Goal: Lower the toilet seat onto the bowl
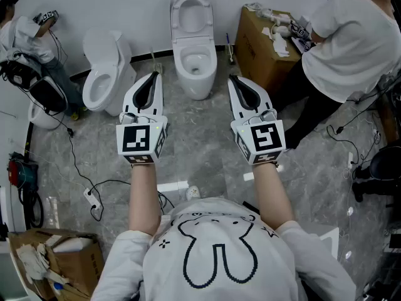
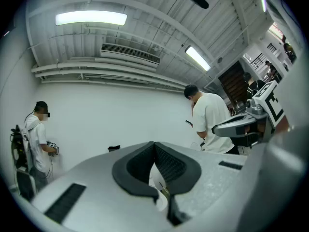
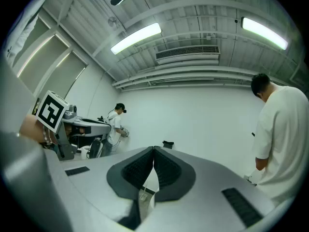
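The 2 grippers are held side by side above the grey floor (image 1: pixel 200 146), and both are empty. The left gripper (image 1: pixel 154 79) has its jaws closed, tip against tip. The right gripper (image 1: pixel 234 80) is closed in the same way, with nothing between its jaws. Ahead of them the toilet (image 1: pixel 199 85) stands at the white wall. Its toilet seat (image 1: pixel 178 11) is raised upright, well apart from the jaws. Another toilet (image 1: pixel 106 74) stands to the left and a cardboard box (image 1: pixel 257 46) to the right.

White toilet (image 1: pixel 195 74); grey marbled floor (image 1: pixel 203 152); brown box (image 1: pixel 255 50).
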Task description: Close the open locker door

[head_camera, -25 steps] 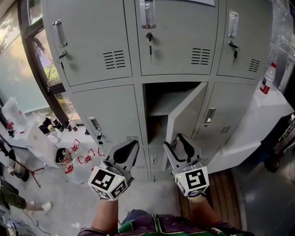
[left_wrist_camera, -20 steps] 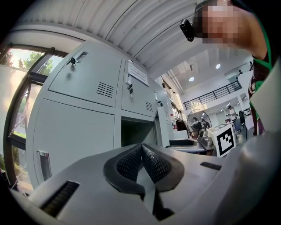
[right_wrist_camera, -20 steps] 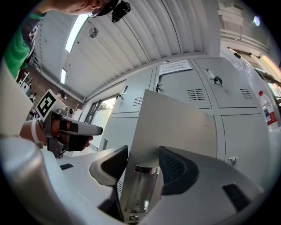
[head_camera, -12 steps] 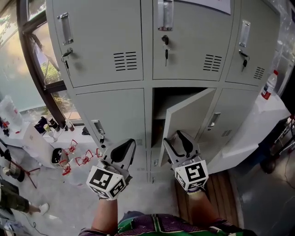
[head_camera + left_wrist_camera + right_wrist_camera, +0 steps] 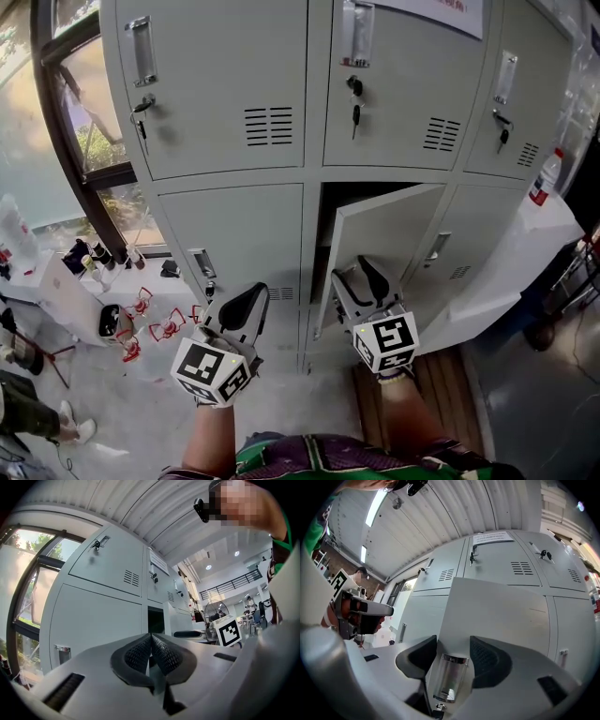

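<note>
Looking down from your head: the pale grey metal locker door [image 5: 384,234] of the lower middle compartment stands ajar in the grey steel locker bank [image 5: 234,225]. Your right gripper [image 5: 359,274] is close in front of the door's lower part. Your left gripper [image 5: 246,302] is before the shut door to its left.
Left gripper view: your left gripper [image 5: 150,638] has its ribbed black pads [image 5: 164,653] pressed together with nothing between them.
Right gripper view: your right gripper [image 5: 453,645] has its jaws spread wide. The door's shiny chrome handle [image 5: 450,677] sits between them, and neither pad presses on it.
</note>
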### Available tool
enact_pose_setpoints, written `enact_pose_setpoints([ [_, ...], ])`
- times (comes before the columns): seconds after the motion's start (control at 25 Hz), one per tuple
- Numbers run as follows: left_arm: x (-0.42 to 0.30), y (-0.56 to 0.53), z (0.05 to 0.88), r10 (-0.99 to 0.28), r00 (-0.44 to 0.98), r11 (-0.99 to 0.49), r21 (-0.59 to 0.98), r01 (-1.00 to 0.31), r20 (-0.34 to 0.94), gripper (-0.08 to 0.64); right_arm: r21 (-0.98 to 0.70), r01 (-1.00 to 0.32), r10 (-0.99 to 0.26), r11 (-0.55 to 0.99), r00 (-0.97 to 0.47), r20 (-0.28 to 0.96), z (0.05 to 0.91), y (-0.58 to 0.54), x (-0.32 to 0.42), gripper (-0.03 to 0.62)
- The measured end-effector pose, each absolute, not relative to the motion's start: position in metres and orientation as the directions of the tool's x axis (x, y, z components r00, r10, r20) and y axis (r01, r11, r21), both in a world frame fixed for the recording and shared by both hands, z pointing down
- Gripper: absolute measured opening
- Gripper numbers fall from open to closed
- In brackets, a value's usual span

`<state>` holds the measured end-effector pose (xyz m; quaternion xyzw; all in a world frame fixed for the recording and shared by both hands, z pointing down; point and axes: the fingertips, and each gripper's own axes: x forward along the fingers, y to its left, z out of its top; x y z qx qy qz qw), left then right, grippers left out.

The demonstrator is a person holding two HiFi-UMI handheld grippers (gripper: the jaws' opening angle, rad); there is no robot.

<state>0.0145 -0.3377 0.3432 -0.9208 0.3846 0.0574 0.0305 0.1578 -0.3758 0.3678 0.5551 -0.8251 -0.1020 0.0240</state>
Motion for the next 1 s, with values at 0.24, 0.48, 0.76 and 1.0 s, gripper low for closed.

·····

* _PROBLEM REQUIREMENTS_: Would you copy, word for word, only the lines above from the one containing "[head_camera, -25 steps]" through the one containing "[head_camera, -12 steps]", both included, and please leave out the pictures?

* _TASK RESPONSE_:
[head_camera, -25 steps] 
[left_wrist_camera, -20 steps] 
[right_wrist_camera, -20 steps] 
[head_camera, -12 steps] 

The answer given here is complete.